▶ [Description of the task]: Produce an exact copy of the lines below, starting at the first and ending with the line containing "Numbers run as".
•••
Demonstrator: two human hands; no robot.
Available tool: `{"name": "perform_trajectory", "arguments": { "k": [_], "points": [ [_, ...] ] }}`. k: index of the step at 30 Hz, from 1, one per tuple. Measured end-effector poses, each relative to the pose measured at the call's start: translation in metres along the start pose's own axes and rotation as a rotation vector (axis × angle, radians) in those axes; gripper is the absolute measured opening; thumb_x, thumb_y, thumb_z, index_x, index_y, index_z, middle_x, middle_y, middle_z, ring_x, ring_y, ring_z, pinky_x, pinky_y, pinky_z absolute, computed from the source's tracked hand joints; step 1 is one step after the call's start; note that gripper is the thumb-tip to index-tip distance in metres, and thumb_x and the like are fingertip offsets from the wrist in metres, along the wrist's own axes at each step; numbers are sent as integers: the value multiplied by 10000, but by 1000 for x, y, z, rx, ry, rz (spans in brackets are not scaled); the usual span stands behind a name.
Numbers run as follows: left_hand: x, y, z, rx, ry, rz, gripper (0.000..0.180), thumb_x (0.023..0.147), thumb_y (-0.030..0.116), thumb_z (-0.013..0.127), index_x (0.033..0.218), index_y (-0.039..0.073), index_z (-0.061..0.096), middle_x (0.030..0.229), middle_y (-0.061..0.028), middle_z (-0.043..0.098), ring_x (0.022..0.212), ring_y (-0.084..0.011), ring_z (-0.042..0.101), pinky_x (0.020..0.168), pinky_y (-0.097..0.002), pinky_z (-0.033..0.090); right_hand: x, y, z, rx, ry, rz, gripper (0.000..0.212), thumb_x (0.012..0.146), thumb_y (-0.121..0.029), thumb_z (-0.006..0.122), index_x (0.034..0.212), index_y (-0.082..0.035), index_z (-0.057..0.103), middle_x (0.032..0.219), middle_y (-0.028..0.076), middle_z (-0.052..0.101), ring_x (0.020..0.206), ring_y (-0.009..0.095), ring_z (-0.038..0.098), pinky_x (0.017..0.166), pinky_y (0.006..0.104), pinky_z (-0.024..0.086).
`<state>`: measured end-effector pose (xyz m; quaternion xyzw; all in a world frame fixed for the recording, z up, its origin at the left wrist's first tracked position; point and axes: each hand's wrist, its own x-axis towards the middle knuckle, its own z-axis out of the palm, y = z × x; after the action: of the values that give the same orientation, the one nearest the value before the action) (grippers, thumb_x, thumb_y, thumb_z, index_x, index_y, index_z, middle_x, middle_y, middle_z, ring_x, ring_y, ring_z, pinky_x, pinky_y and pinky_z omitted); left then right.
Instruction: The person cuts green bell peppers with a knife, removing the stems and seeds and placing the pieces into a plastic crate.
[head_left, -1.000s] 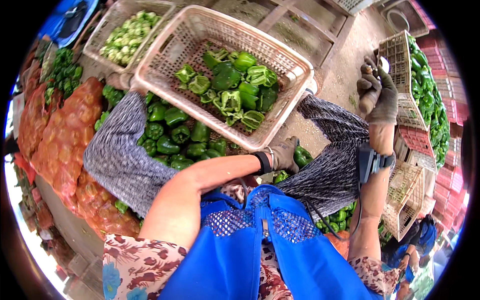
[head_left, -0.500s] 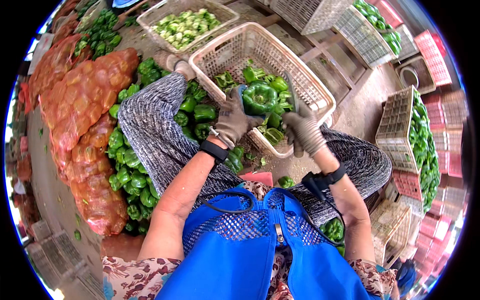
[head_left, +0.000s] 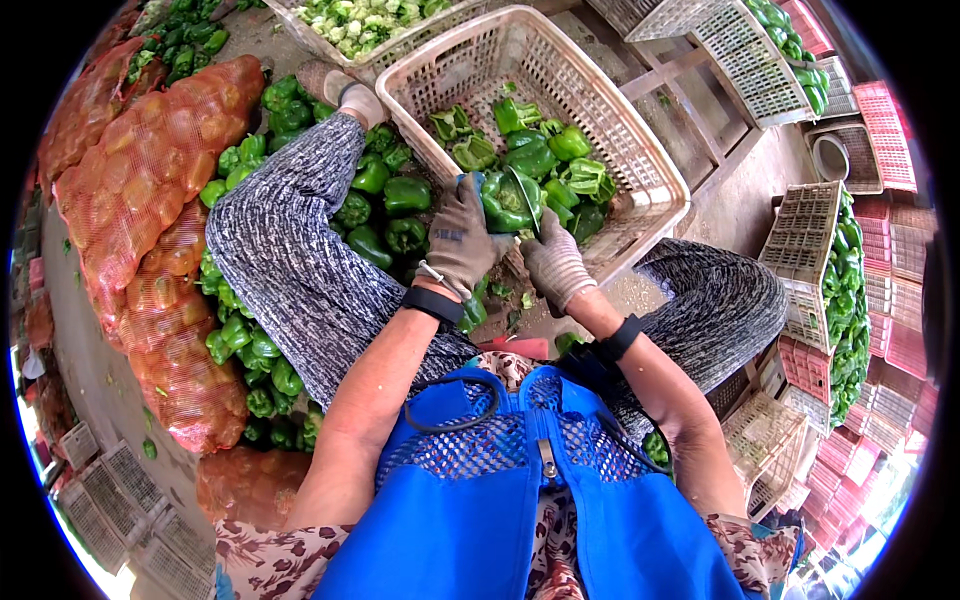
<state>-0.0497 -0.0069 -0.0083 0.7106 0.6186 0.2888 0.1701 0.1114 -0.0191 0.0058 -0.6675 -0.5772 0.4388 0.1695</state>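
In my gloved left hand (head_left: 460, 238) I hold a green bell pepper (head_left: 503, 205), the fingers closed round its left side. My right hand (head_left: 556, 262), also gloved, is closed on a knife (head_left: 524, 192). Its thin curved blade lies against the pepper's right side; how deep it goes, I cannot tell. Both hands are at the near side of a dirty white plastic basket (head_left: 662, 185). Inside the basket lie several green peppers (head_left: 532, 157), some of them cut open. The knife's handle is hidden in my right hand.
Whole green peppers (head_left: 405, 197) are heaped on the floor by my left leg. Orange net sacks (head_left: 160, 185) stand farther left. Behind the basket is a crate (head_left: 440, 38) of pale green pepper cores. Stacked crates (head_left: 800, 235) of peppers line the right.
My right hand has moved left and turned the knife, bringing the blade from beside the pepper onto it. The left hand still grips the pepper, now tilted. The whole view has shifted slightly.
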Motion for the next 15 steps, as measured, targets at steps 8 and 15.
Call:
{"name": "perform_trajectory", "arguments": {
  "k": [8, 15],
  "points": [
    [5, 0, 5, 69, -148, -65, 969, 621, 321, 828, 1357, -7, 290, 1241, -280, 473, 1021, -422, 568, 889, -444, 483, 34, 12, 6, 7, -98, 127, 260, 842, -173, 541, 988, 40, 562, 743, 217, 623, 710, 361, 620, 662, 431, 499],
    [10, -4, 7, -52, -55, -43, 837, 623, 233, 836, 1289, 13, 380, 1127, -251, 566, 1003, -412, 588, 878, -432, 491, 29, 12, -37, 558, -377, 240, 86, 788, -126, 594, 845, -68, 565, 643, 14, 495, 429, 133, 432, 410, 305, 360]
  ]
}}
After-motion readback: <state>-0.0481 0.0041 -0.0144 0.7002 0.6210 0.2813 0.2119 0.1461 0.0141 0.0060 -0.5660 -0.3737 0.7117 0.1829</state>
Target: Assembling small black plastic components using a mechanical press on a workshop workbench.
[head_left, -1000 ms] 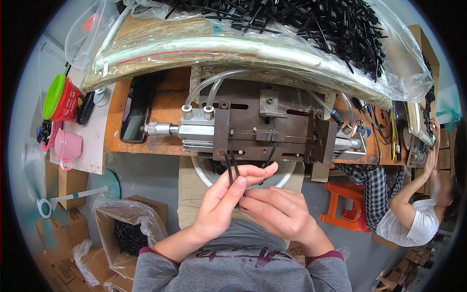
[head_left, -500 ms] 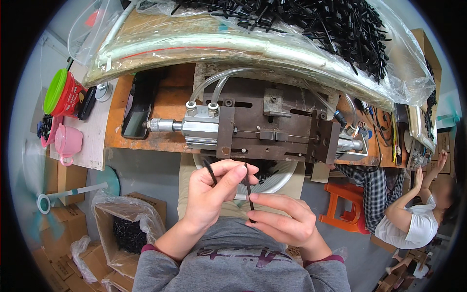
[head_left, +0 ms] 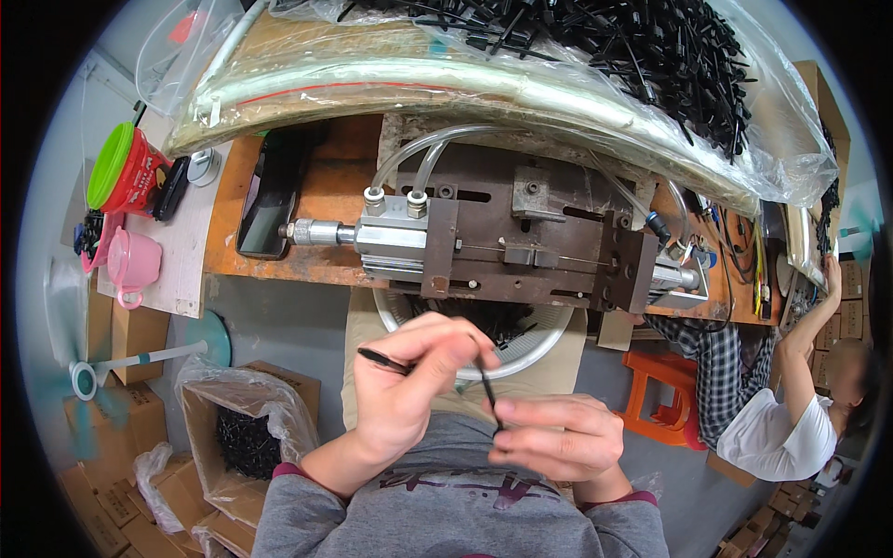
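Note:
Between my two hands runs a thin black cable tie [head_left: 488,389], slightly curved. My left hand [head_left: 409,391] pinches its upper end between thumb and fingers. A second black strip [head_left: 379,359] sticks out from behind the left hand's fingers, most of it hidden. The fingers of my right hand [head_left: 563,432] are closed on the lower end of the cable tie, a little blurred. Both hands are in front of my body, just short of a metal clamping fixture [head_left: 530,256]. Below the fixture, a white basket [head_left: 558,337] holds more black pieces.
A plastic-lined tray [head_left: 335,79] heaped with black cable ties [head_left: 651,65] spans the far side. On the wooden bench [head_left: 316,265] lies a black phone [head_left: 270,200]. Pink cup [head_left: 135,260], left; orange stool [head_left: 656,386] and a seated person [head_left: 781,423], right.
Both hands have shifted slightly right, the right one also a little nearer. The strip behind my left fingers now lies flatter. At the right, the other person's arm has moved.

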Demonstrator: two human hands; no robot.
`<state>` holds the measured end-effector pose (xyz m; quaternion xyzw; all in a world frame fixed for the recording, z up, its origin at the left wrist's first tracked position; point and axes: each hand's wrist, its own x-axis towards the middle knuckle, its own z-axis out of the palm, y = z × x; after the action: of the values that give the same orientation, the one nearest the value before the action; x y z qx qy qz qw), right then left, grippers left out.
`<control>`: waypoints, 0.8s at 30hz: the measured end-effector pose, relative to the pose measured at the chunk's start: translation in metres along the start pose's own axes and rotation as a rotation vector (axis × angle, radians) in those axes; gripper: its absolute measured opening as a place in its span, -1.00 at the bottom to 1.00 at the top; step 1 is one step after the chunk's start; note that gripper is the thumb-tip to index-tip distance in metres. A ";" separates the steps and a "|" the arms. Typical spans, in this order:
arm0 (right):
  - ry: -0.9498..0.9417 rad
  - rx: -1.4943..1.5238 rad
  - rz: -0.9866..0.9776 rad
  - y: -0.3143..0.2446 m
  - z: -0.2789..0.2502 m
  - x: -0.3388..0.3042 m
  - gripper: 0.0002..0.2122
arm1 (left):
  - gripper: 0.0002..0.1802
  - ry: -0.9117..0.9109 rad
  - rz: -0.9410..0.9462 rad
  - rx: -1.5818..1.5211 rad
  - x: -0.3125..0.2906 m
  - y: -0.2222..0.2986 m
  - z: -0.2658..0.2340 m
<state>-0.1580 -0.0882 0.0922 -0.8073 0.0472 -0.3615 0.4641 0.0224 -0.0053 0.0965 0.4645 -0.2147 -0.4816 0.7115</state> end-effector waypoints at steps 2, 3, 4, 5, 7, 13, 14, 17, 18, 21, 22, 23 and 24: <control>-0.024 0.062 0.000 -0.004 0.001 -0.003 -0.71 | -0.78 0.053 0.012 -0.145 0.009 0.002 -0.008; -0.040 0.097 -0.001 -0.005 0.002 -0.003 -0.71 | -0.77 0.065 0.062 -0.146 0.010 0.003 -0.012; -0.023 0.047 0.026 -0.004 0.002 -0.004 -0.72 | -0.77 0.055 0.044 -0.095 0.008 0.003 -0.011; -0.005 -0.004 0.053 -0.003 0.002 -0.006 -0.74 | -0.77 0.045 0.026 -0.045 0.003 0.002 -0.007; 0.003 -0.059 0.047 -0.002 0.001 -0.005 -0.73 | -0.78 0.008 -0.027 -0.054 0.001 -0.001 -0.001; 0.002 -0.082 0.027 0.001 0.005 -0.003 -0.71 | -0.72 0.002 -0.060 -0.020 0.002 -0.007 0.002; 0.008 -0.073 0.028 0.000 0.005 -0.002 -0.71 | -0.72 0.000 -0.056 -0.006 0.002 -0.007 0.002; 0.015 -0.064 0.029 -0.001 0.006 -0.002 -0.70 | -0.78 -0.026 -0.091 -0.021 0.002 -0.008 0.000; 0.010 -0.074 0.033 -0.001 0.006 -0.001 -0.70 | -0.78 -0.029 -0.072 -0.004 0.001 -0.008 0.000; 0.014 -0.113 0.041 -0.002 0.006 -0.001 -0.70 | -0.79 -0.040 -0.049 0.014 0.001 -0.010 -0.001; 0.019 -0.129 0.042 -0.003 0.006 -0.001 -0.71 | -0.79 -0.045 -0.065 -0.001 0.002 -0.011 -0.001; 0.019 -0.133 0.045 -0.002 0.007 -0.002 -0.71 | -0.79 -0.049 -0.080 -0.016 0.002 -0.011 -0.001; 0.019 -0.138 0.049 -0.002 0.007 -0.003 -0.71 | -0.79 -0.053 -0.090 -0.026 0.002 -0.011 -0.001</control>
<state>-0.1562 -0.0806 0.0901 -0.8325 0.0961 -0.3536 0.4155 0.0187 -0.0079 0.0858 0.4516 -0.2059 -0.5280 0.6891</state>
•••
▶ [Output]:
Demonstrator: two human hands; no robot.
Available tool: `{"name": "perform_trajectory", "arguments": { "k": [_], "points": [ [_, ...] ] }}`. k: index of the step at 30 Hz, from 1, one per tuple. Measured end-effector poses, each relative to the pose measured at the call's start: translation in metres along the start pose's own axes and rotation as a rotation vector (axis × angle, radians) in those axes; gripper is the absolute measured opening; thumb_x, thumb_y, thumb_z, index_x, index_y, index_z, middle_x, middle_y, middle_z, ring_x, ring_y, ring_z, pinky_x, pinky_y, pinky_z absolute, computed from the source's tracked hand joints; step 1 is one step after the call's start; note that gripper is the thumb-tip to index-tip distance in metres, and thumb_x and the like are fingertip offsets from the wrist in metres, along the wrist's own axes at each step; numbers are sent as integers: the value multiplied by 10000, but by 1000 for x, y, z, rx, ry, rz (spans in brackets are not scaled); the usual span stands behind a name.
Numbers run as follows: left_hand: x, y, z, rx, ry, rz, gripper (0.000..0.180), thumb_x (0.023..0.147), thumb_y (-0.030..0.116), thumb_z (-0.013..0.127), index_x (0.033..0.218), index_y (-0.039..0.073), index_z (-0.061..0.096), middle_x (0.030..0.229), middle_y (-0.061..0.028), middle_z (-0.043..0.098), ring_x (0.022..0.212), ring_y (-0.084..0.011), ring_z (-0.042..0.101), pinky_x (0.020..0.168), pinky_y (-0.097..0.002), pinky_z (-0.033..0.090); right_hand: x, y, z, rx, ry, rz, gripper (0.000..0.212), thumb_x (0.012..0.146), thumb_y (-0.121..0.029), thumb_z (-0.006..0.122), index_x (0.034..0.212), index_y (-0.082..0.035), index_z (-0.057..0.103), middle_x (0.032..0.219), middle_y (-0.028..0.076), middle_z (-0.052..0.101), ring_x (0.020..0.206), ring_y (-0.009..0.095), ring_z (-0.038..0.098), pinky_x (0.017..0.166), pinky_y (0.006..0.104), pinky_z (-0.024..0.086).

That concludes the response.